<<<<
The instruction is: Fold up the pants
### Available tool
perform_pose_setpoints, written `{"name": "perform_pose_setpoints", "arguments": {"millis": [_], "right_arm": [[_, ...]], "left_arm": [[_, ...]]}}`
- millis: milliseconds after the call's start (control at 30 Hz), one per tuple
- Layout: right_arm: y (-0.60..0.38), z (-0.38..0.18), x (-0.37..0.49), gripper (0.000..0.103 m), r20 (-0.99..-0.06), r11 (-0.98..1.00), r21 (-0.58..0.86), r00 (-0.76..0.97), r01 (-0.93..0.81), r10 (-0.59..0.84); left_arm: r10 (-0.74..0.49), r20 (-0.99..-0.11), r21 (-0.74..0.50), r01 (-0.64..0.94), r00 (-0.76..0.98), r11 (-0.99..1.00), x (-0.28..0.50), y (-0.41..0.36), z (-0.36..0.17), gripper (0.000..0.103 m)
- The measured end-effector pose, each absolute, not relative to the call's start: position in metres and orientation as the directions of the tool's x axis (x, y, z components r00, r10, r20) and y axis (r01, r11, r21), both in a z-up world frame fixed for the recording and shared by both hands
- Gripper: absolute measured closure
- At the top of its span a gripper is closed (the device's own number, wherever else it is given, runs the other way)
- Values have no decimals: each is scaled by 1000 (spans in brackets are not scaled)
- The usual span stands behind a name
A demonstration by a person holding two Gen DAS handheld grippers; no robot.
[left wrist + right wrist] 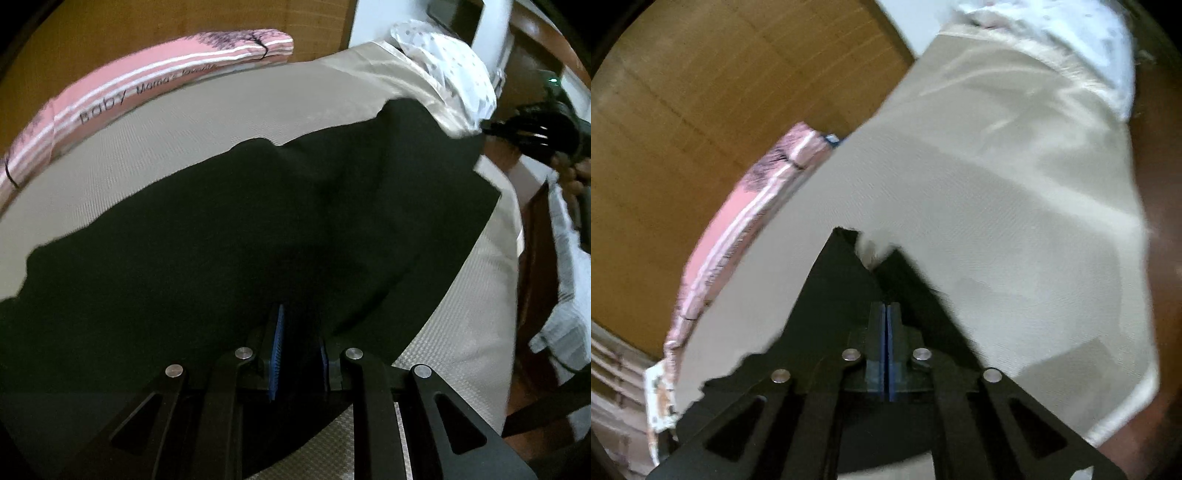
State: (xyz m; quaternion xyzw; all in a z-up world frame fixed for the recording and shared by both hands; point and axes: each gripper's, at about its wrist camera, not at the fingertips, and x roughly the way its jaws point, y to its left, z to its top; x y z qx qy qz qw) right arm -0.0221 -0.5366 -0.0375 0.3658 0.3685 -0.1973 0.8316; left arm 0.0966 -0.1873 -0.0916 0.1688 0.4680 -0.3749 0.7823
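While the black pants (258, 229) lie spread across a beige-covered bed (184, 110), both hand-held tools have hold of the cloth, and the first fold looks to be under way. At the near edge, the left gripper (298, 350) has its blue-padded fingers (277, 343) nearly together with dark fabric bunched between them. Seen from the right wrist, the right gripper (887, 350) is pinched fully closed, and black cloth rises in a tented peak in front of it, apparently caught in the pads. In the left view that tool appears blurred at the far right, by the garment's far corner. A pink striped cushion (147, 81) lines the far left edge of the bed, against a wooden wall. By these frames the step in hand is lifting one end of the pants; the next move would seem to call for carrying that end over the rest, both grips kept firm and level so the edges meet without the fabric slipping.
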Motion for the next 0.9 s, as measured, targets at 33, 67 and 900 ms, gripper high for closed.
{"name": "perform_pose_setpoints", "arguments": {"millis": [33,67,900], "right_arm": [[-537,-40,-34,102,-767,649,447,637,616,-75],[-538,-46,-45,103,-779,635,445,623,631,-73],[-534,-109,-68,85,-772,467,586,631,663,74]], "left_arm": [[-423,-858,-67,753,292,655,93,-190,-92,86],[-414,-857,-43,759,306,649,90,-192,-92,86],[-389,-860,-6,755,330,655,86,-194,-93,85]]}}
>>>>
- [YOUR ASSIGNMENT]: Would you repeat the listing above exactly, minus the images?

- [YOUR RESPONSE]:
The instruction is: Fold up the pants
### Available tool
perform_pose_setpoints, written `{"name": "perform_pose_setpoints", "arguments": {"millis": [_], "right_arm": [[_, ...]], "left_arm": [[_, ...]]}}`
- millis: milliseconds after the call's start (control at 30 Hz), one per tuple
- Layout: right_arm: y (-0.60..0.38), z (-0.38..0.18), x (-0.37..0.49), gripper (0.000..0.103 m), r20 (-0.99..-0.06), r11 (-0.98..1.00), r21 (-0.58..0.86), r00 (-0.76..0.97), r01 (-0.93..0.81), r10 (-0.59..0.84); left_arm: r10 (-0.74..0.49), r20 (-0.99..-0.11), r21 (-0.74..0.50), r01 (-0.64..0.94), r00 (-0.76..0.98), r11 (-0.99..1.00), x (-0.28..0.50), y (-0.41..0.36), z (-0.36..0.17), gripper (0.000..0.103 m)
- The measured end-effector pose, each absolute, not relative to the call's start: position in metres and orientation as the directions of the tool's x axis (x, y, z components r00, r10, r20) and y axis (r01, r11, r21), both in a z-up world frame fixed for the recording and shared by both hands
- Gripper: absolute measured closure
- At the top of its span a gripper is closed (the device's own number, wherever else it is given, runs the other way)
- Values have no decimals: each is scaled by 1000 (spans in brackets are not scaled)
- The usual span stands behind a name
A demonstration by a person holding two Gen DAS handheld grippers; no robot.
[left wrist + right wrist] 
State: (xyz m; quaternion xyzw; all in a z-up world frame fixed for the recording and shared by both hands; point and axes: each gripper's, at about its wrist camera, not at the fingertips, and x roughly the way its jaws point, y to its left, z to its top; x y z qx qy qz qw) right arm -0.0221 -0.5366 -0.0375 0.3658 0.3685 -0.1973 0.8316; left arm 0.0966 -0.1873 -0.0916 0.1688 0.4680 -0.3749 0.7823
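While the black pants (258, 229) lie spread across a beige-covered bed (184, 110), both hand-held tools have hold of the cloth, and the first fold looks to be under way. At the near edge, the left gripper (298, 350) has its blue-padded fingers (277, 343) nearly together with dark fabric bunched between them. Seen from the right wrist, the right gripper (887, 350) is pinched fully closed, and black cloth rises in a tented peak in front of it, apparently caught in the pads. In the left view that tool appears blurred at the far right, by the garment's far corner. A pink striped cushion (147, 81) lines the far left edge of the bed, against a wooden wall. By these frames the step in hand is lifting one end of the pants; the next move would seem to call for carrying that end over the rest, both grips kept firm and level so the edges meet without the fabric slipping.
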Motion for the next 0.9 s, as measured, targets at 33, 67 and 900 ms, gripper high for closed.
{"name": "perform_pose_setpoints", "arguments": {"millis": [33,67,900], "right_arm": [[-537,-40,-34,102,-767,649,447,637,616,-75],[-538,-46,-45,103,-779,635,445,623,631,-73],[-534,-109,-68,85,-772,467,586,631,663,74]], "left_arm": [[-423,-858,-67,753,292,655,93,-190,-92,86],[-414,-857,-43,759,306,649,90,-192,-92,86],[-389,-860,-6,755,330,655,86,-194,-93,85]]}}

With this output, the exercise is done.